§ Required work:
In the records below, the line with "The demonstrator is" opens the range and the line with "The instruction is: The" closes it; print that range exactly and nothing else.

§ Data for analysis:
--*--

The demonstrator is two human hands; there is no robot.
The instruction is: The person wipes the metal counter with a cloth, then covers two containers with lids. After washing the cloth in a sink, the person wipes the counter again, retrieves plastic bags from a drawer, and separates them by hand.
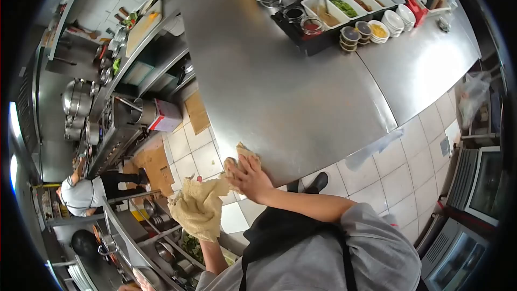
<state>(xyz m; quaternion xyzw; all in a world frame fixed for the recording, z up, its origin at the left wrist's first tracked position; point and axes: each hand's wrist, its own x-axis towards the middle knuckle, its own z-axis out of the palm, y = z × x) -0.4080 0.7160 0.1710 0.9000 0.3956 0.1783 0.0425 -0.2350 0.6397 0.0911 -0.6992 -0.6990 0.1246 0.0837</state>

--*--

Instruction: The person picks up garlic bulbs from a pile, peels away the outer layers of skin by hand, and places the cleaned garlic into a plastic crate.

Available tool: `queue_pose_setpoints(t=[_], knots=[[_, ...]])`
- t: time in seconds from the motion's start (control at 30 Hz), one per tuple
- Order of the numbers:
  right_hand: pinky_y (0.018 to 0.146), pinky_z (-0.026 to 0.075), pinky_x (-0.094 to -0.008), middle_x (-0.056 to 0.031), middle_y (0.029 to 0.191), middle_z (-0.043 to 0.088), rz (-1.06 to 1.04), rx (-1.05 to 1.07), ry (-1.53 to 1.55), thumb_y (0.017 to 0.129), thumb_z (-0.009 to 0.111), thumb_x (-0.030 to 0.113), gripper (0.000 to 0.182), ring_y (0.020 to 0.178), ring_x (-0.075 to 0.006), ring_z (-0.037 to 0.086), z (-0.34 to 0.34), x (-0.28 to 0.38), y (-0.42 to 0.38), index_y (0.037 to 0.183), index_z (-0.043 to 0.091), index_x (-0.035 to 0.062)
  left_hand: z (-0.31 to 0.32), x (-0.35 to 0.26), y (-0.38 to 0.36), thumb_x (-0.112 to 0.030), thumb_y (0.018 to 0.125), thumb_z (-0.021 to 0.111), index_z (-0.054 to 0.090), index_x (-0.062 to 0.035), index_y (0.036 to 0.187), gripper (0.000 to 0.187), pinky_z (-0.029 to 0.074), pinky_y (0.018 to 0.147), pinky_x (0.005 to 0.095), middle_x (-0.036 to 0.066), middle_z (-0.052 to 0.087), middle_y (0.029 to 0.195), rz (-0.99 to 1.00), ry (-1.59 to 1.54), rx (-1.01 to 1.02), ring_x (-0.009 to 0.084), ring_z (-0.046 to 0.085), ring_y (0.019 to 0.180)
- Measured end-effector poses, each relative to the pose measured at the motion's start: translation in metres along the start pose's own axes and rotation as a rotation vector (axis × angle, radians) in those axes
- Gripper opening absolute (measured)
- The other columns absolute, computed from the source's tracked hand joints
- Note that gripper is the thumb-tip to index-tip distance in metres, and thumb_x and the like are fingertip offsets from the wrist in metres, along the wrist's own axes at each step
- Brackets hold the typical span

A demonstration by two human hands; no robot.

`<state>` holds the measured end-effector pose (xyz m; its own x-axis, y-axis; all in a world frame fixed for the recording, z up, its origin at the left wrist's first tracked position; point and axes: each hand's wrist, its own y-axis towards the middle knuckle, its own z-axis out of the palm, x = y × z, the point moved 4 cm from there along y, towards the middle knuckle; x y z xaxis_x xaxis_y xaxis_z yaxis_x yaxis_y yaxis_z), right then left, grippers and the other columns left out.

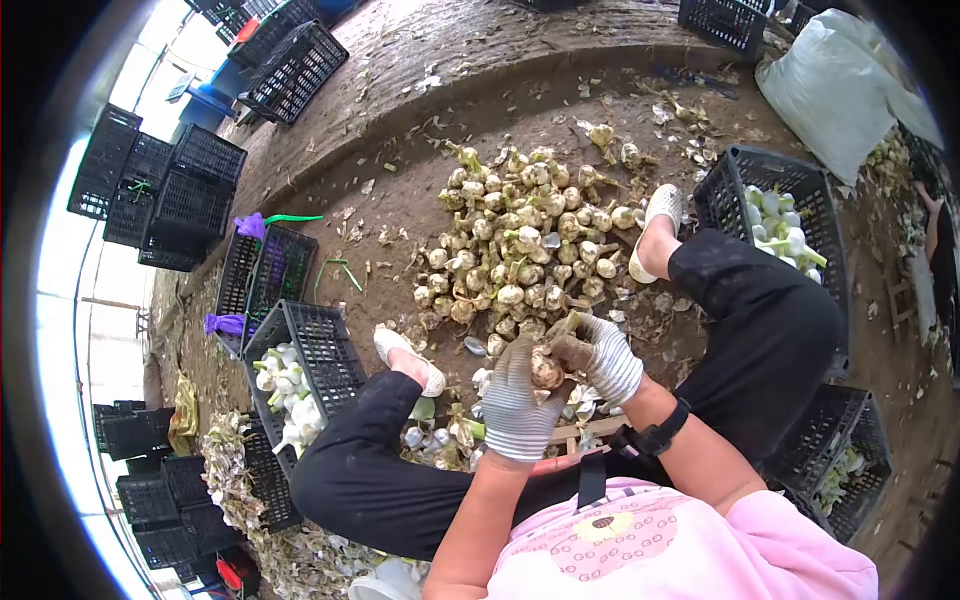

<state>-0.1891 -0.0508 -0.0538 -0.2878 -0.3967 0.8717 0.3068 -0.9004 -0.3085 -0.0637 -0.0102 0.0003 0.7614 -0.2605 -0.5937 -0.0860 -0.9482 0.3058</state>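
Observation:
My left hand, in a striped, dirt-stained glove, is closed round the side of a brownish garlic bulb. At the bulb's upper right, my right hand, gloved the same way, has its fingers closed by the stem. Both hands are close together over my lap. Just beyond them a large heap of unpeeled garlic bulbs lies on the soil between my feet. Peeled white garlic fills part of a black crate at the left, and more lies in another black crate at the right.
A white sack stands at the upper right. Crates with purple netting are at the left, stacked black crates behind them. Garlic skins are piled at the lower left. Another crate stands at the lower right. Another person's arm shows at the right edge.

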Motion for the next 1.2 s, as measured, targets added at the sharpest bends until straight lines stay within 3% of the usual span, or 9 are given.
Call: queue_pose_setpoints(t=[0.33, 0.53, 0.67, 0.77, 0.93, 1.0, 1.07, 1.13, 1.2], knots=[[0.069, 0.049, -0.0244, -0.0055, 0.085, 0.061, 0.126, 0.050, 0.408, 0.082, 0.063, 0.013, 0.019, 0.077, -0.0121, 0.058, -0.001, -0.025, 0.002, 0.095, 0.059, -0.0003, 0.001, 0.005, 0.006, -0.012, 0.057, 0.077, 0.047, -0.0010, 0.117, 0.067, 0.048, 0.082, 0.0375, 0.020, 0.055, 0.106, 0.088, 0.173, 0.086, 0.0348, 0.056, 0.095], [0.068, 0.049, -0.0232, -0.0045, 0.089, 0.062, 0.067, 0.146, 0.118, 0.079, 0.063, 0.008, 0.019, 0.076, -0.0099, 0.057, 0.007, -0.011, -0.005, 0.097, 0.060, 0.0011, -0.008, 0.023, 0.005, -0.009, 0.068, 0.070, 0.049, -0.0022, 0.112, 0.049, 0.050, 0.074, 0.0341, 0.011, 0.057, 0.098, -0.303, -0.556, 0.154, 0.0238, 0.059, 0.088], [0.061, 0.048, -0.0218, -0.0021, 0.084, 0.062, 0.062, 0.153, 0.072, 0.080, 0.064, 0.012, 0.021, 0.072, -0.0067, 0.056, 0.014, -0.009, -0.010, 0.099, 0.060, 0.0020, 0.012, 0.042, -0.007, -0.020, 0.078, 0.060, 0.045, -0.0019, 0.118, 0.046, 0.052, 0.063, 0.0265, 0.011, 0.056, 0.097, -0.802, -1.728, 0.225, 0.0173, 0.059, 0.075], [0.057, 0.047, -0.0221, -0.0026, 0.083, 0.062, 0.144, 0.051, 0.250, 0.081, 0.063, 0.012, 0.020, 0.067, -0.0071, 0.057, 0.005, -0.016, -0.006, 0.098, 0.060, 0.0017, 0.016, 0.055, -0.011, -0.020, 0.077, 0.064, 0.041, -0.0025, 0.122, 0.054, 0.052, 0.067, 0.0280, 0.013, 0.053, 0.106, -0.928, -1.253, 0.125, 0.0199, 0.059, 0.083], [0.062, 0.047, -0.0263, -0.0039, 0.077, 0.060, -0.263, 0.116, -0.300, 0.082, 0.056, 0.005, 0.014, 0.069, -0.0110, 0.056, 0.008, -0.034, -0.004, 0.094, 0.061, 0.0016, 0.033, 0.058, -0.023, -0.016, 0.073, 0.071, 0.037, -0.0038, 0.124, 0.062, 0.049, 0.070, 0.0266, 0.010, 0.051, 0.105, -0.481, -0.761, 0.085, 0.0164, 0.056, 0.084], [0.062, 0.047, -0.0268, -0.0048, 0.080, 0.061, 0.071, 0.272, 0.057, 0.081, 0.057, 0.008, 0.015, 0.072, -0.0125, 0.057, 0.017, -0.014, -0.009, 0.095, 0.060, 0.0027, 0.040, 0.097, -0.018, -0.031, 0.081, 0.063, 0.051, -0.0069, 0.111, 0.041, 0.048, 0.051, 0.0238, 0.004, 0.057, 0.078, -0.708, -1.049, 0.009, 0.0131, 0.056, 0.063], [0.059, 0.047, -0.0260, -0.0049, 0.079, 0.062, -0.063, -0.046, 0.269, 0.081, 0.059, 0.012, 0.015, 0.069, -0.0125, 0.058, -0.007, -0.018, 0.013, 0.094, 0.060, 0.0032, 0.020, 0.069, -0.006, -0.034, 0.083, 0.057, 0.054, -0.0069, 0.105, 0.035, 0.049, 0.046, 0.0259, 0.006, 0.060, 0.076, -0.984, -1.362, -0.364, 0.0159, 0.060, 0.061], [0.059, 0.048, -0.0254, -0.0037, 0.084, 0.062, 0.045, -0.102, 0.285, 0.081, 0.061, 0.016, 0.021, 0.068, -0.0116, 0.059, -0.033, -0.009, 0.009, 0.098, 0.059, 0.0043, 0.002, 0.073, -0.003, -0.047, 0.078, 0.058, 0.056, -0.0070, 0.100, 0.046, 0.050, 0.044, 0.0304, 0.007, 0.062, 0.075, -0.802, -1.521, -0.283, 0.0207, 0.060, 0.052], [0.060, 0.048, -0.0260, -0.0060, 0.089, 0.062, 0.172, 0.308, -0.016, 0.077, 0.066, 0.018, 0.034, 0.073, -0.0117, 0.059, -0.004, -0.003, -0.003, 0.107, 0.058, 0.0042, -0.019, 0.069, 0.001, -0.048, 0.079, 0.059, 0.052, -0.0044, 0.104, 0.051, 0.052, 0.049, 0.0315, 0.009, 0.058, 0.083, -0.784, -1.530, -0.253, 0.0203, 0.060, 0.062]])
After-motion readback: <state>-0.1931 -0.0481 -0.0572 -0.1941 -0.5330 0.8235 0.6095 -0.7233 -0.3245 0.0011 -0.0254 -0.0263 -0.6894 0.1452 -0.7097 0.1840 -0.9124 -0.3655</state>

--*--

§ Task result:
The demonstrator is two human hands; there is no robot.
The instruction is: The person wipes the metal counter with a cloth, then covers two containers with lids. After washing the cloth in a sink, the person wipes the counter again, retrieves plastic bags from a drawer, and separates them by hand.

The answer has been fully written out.